Wee man’s clothing layout.

So the other part… the hard part… what do I bring for him? I’m not talking about clothes or food or basic gear, I mean to help with his special needs. My son is autistic. He has a history of self harm – should I bring his helmet which will be awkward to carry, hot to wear, and he’s never worn on the trail before- eh probably not but I’ve thought about it, especially when there’s a meltdown mid hike. Or the weighted blanket he loves – helps him sleep, relatively small, but weighs five pounds all by itself – again maybe not, that’s the weight of my pack and sleeping set combined. What about a chewy, a special ‘toy’ specifically designed for chewing on – DEFINITELY – we have carried one on every hike and he uses it almost every time and it weighs basically nothing. A blanket to cuddle – of course I mean a small blanket isn’t much, he’s only 23 months when we go, plus there will definitely be chilly nights- why did I even query this one?

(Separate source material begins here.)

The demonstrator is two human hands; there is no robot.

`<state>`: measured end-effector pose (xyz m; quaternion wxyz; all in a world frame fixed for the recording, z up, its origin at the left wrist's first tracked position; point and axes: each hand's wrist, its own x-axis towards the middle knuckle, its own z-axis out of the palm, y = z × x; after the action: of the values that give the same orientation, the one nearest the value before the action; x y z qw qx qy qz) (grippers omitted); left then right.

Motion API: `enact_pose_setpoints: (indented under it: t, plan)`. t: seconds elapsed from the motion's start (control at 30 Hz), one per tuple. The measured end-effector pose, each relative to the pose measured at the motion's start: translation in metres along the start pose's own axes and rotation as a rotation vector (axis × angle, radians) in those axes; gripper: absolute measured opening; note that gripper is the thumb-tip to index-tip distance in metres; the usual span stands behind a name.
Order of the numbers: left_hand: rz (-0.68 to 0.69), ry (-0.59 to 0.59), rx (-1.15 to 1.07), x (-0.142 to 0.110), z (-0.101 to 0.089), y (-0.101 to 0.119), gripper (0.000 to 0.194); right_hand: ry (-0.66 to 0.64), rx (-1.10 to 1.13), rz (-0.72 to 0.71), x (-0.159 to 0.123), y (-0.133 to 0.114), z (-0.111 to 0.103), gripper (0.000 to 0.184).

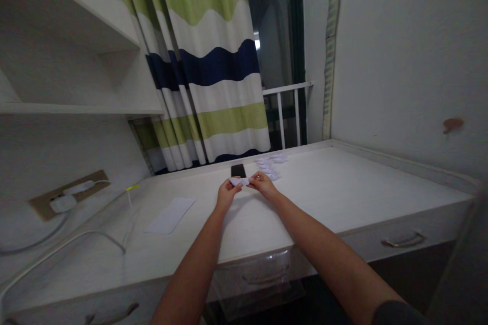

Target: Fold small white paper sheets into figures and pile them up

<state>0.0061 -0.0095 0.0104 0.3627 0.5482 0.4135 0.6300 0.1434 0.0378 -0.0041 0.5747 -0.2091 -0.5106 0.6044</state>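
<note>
A small folded piece of white paper [239,181] is stretched between my hands, above the middle of the white desk. My left hand [227,194] pinches its left end, and my right hand [264,185] grips its right end with thumb and fingers. Just behind the paper lies a black phone [238,170], partly covered by my hands. Beyond my right hand sit several small folded white paper pieces [270,166] in a loose cluster. Flat on the desk to the left rests a stack or sheet of white paper [171,216].
The white desk [366,183] has a raised back edge and drawers with metal handles [404,240]. White cables [87,233] run along its left side from plugs in a wall socket [68,195]. A shelf [76,108] juts out at upper left. A striped curtain [224,96] hangs behind.
</note>
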Motion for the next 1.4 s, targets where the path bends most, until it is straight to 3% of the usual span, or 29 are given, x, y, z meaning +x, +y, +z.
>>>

tart of gear layouts day 1….lots more sitting there now.

The list goes on. And I haven’t even touched on sorting out diapers. We cloth diaper. Which has actually made so many things including hiking better, but I still haven’t quite nailed down how many to bring (I’ll wash daily).

Definitely coming together but time to step it up and sort out the rest of the kinks.

Last major hike before leaving on our pre backpacking vacation.